A versão inicial, do Senado, mais enxuta, buscava definir e coibir a desinformação na internet. Na Câmara, o texto foi desenvolvido e passou a estabelecer regras e procedimentos para que as redes sociais adotassem políticas de combate a “riscos sistêmicos” – nome dado à disseminação maciça de publicações nas redes que pudessem configurar crimes contra o Estado Democrático de Direito; atos de terrorismo ou preparatórios; induzimento a suicídio; incitação à prática de crimes contra crianças; racismo; violência contra a mulher; e infração sanitária.

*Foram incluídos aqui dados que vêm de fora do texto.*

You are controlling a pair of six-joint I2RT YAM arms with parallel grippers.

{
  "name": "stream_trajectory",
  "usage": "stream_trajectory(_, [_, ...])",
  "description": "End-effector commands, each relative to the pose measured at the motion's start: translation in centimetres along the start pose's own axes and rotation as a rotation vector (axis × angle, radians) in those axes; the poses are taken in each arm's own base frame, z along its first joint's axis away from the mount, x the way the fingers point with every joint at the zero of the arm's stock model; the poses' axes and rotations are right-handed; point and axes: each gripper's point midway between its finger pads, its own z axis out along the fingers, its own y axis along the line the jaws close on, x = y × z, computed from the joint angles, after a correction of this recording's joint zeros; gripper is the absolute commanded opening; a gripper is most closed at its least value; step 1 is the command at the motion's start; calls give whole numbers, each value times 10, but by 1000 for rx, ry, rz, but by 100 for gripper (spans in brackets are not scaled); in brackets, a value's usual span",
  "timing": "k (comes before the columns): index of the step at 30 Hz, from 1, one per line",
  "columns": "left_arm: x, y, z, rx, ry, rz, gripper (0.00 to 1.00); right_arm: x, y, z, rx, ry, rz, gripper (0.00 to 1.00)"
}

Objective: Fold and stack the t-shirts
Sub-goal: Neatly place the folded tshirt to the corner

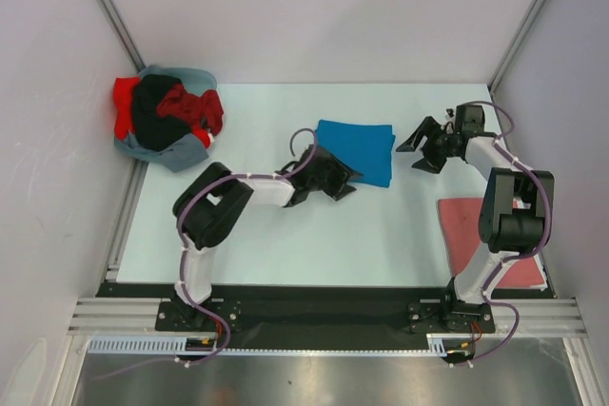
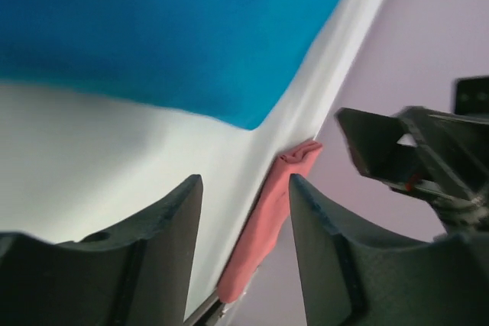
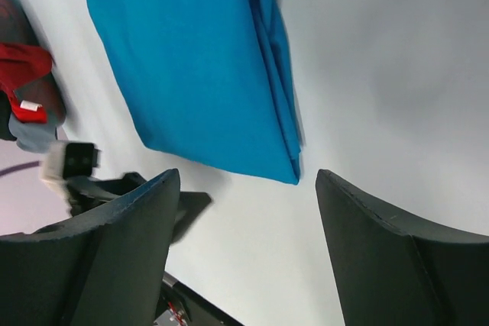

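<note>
The folded bright blue cloth t-shirt (image 1: 360, 151) is found flat at mid-table, between the left gripper (image 1: 345, 185) and the right gripper (image 1: 411, 157), both held apart and empty. For stacking on the dull pinkish-red t-shirt (image 1: 466, 227), it is advised that all layers be pinched at opposite edges and lifted level. That shirt is partly masked by the right arm (image 1: 514, 206); the crumpled red, black and grey-blue heap (image 1: 166, 121) cannot be counted.

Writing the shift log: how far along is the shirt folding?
Done: the blue shirt and the pink shirt lie folded, apart, not stacked. In hand: nothing; the left hand and right hand are open and empty beside the blue one. Left: the crumpled pile of red, black and grey-blue shirts, then stacking.
</note>
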Motion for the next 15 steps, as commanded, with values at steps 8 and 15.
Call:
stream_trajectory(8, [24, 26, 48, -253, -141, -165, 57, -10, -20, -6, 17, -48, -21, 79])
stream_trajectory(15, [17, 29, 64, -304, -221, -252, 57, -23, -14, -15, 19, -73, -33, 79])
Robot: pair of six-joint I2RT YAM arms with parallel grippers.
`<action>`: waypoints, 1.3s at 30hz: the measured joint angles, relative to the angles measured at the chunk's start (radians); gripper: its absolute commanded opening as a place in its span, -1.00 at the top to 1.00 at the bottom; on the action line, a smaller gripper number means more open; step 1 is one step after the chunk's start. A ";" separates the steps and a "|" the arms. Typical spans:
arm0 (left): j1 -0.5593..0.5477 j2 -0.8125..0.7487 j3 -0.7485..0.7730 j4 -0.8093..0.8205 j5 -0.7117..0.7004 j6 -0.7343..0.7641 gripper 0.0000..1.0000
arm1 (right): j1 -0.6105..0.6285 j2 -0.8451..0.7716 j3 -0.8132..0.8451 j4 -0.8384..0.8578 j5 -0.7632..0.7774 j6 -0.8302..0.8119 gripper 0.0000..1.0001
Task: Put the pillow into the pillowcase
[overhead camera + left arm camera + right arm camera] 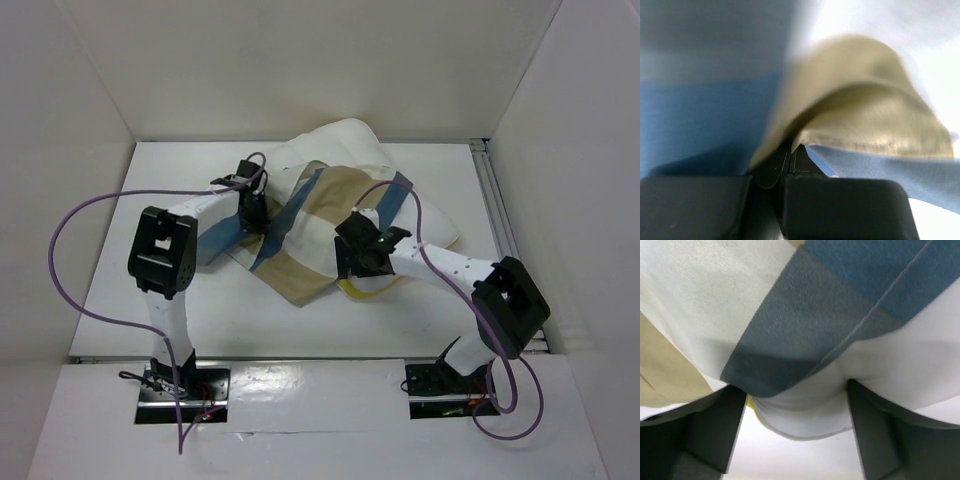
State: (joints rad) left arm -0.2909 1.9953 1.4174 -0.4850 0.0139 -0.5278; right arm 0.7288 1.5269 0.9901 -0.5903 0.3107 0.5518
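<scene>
The top view looks down from above the near edge over the whole table (300, 328); both wrist views sit close against the pillowcase (300, 268), which all three share.

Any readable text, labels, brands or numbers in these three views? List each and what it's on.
None readable in any view.
pillowcase: checked blocks only, no tag or print showing.
pillow: plain white, no print.
base plates: wiring only; any marking is too small to read.
</scene>
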 measured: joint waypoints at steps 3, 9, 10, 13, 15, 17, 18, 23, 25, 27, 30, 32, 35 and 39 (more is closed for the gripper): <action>0.045 -0.002 0.012 -0.010 -0.030 -0.025 1.00 | 0.000 -0.009 -0.002 0.000 -0.008 -0.001 -0.91; 0.171 -0.045 0.012 -0.040 -0.069 -0.055 1.00 | 0.000 -0.013 -0.009 0.012 -0.018 -0.002 -0.67; 0.182 -0.056 0.012 -0.042 -0.072 -0.055 1.00 | 0.000 -0.013 -0.014 0.019 -0.019 -0.004 -0.53; 0.223 -0.111 0.012 -0.057 -0.100 -0.056 1.00 | -0.002 -0.007 -0.019 0.026 -0.013 -0.017 0.69; 0.238 -0.151 0.012 -0.069 -0.122 -0.056 1.00 | -0.006 0.009 -0.006 0.026 0.013 -0.009 1.00; 0.256 -0.184 0.012 -0.078 -0.136 -0.059 1.00 | -0.014 0.024 0.010 0.008 0.041 0.001 1.00; 0.265 -0.198 0.012 -0.085 -0.140 -0.062 1.00 | -0.016 0.027 0.016 -0.006 0.055 0.011 1.00; 0.351 -0.235 0.013 -0.122 -0.153 -0.086 1.00 | -0.161 -0.034 0.023 -0.137 0.111 0.063 1.00; 0.387 -0.248 0.013 -0.137 -0.161 -0.096 1.00 | -0.225 -0.096 0.016 -0.192 0.151 0.084 1.00; 0.415 -0.261 0.013 -0.148 -0.163 -0.105 1.00 | -0.247 -0.161 0.013 -0.250 0.180 0.105 1.00; 0.430 -0.271 0.013 -0.156 -0.151 -0.108 1.00 | -0.237 -0.214 0.014 -0.313 0.184 0.123 -0.63; 0.430 -0.272 0.010 -0.159 -0.138 -0.108 1.00 | -0.223 -0.217 0.034 -0.333 0.175 0.108 -0.90; 0.426 -0.272 -0.001 -0.163 -0.122 -0.108 1.00 | -0.183 -0.192 0.115 -0.308 0.159 0.073 -0.99; 0.425 -0.272 -0.007 -0.168 -0.111 -0.107 1.00 | -0.155 -0.037 0.323 -0.225 0.156 -0.015 -0.99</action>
State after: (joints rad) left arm 0.1341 1.7229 1.4105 -0.6533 -0.0967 -0.6346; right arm 0.5735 1.4902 1.3128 -0.8154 0.4664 0.5369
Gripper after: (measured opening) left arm 0.046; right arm 0.993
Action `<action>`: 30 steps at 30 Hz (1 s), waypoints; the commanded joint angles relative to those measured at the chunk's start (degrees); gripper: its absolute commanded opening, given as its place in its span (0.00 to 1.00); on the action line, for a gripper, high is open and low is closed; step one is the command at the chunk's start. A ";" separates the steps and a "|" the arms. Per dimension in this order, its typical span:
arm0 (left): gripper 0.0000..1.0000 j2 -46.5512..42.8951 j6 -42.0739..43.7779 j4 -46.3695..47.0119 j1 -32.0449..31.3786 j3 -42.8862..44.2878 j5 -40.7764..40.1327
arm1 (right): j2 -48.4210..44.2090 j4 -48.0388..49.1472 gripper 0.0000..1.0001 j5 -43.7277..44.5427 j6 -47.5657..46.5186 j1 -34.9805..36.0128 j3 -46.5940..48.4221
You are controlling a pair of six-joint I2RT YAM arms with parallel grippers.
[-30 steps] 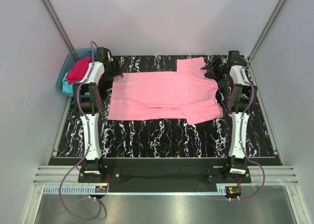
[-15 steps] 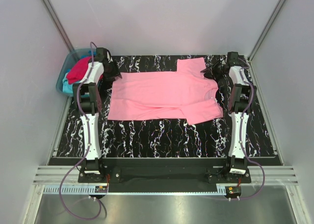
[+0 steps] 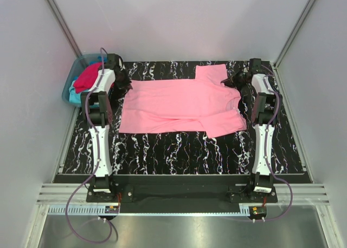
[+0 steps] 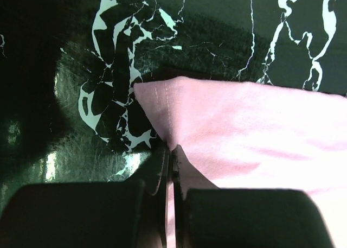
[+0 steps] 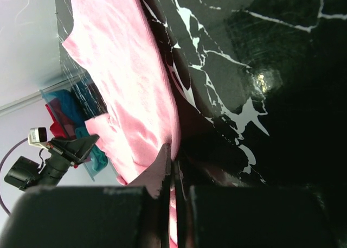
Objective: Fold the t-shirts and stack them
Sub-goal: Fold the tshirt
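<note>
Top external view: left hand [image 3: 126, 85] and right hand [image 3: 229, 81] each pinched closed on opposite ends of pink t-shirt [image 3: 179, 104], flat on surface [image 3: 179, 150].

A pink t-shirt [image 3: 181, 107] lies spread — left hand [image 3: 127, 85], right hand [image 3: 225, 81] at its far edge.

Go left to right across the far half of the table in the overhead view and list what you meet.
plastic tub → left gripper, on the shirt's left corner → pink t-shirt → right gripper, on its right far edge
</note>
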 commanded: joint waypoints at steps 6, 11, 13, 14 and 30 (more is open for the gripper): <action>0.00 -5.44 -1.03 4.16 -0.20 -5.55 -2.31 | -6.50 8.36 0.00 5.78 -2.07 0.50 -7.47; 0.00 -7.72 -1.30 5.30 -0.29 -6.87 -3.28 | -9.67 14.16 0.00 6.39 -1.72 -0.20 -12.39; 0.00 -8.43 -1.65 5.74 -0.20 -7.22 -3.63 | -11.52 17.22 0.00 6.48 -0.75 -0.64 -15.20; 0.00 -8.78 -1.74 5.91 -0.20 -7.66 -3.72 | -12.05 18.11 0.00 6.65 -0.58 -0.81 -16.00; 0.00 -13.88 -2.18 7.67 -1.69 -9.68 -3.37 | -24.27 31.66 0.00 14.13 1.27 -4.50 -30.34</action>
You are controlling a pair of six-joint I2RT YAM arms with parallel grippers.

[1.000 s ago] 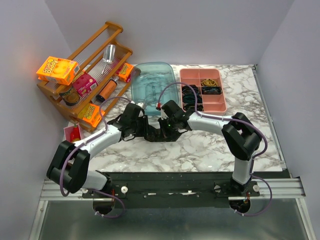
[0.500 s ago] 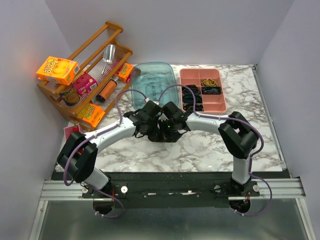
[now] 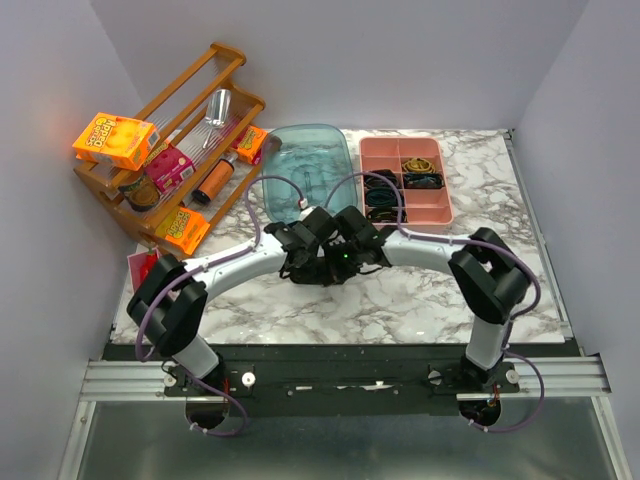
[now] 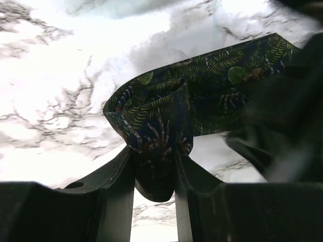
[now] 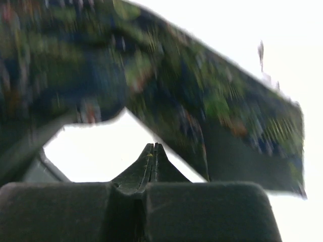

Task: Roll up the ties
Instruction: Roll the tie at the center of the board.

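We see the tie (image 4: 161,121) dark navy, patterned with green fern leaves and round green spots; the table (image 3: 400,300) white-grey marble; at one o'clock a salmon-pink tray (image 3: 382,155); at twelve a translucent teal bin (image 3: 320,150).

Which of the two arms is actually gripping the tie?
The left arm: the left end effector pinches a fold of the tie; the right end effector is shut on nothing.
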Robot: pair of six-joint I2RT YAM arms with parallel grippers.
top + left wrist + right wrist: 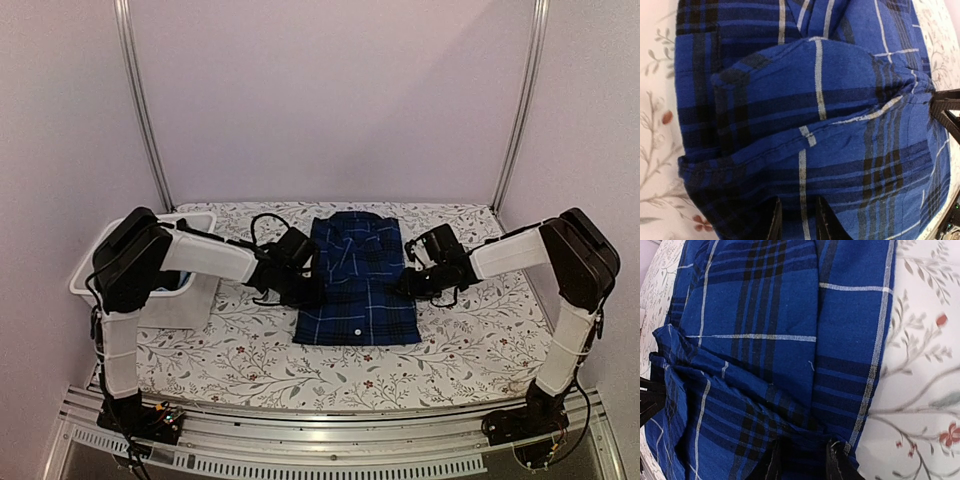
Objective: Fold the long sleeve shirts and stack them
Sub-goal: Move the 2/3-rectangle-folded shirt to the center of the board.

Contra isso, as plataformas deveriam adotar um “dever de cuidado”, nome dado a um conjunto de providências para remover, reduzir o alcance e coibir a viralização desses conteúdos. Teriam de provar essa obrigação com relatórios periódicos de transparência e demonstração das medidas adotadas; caso contrário, poderiam ser punidas por um órgão regulador do governo. No ano passado, a cúpula da Câmara tentou aprovar o projeto, mas a pressão contrária da sociedade e das plataformas digitais, por risco de censura, fez a Casa recuar, em razão do receio de derrota na votação.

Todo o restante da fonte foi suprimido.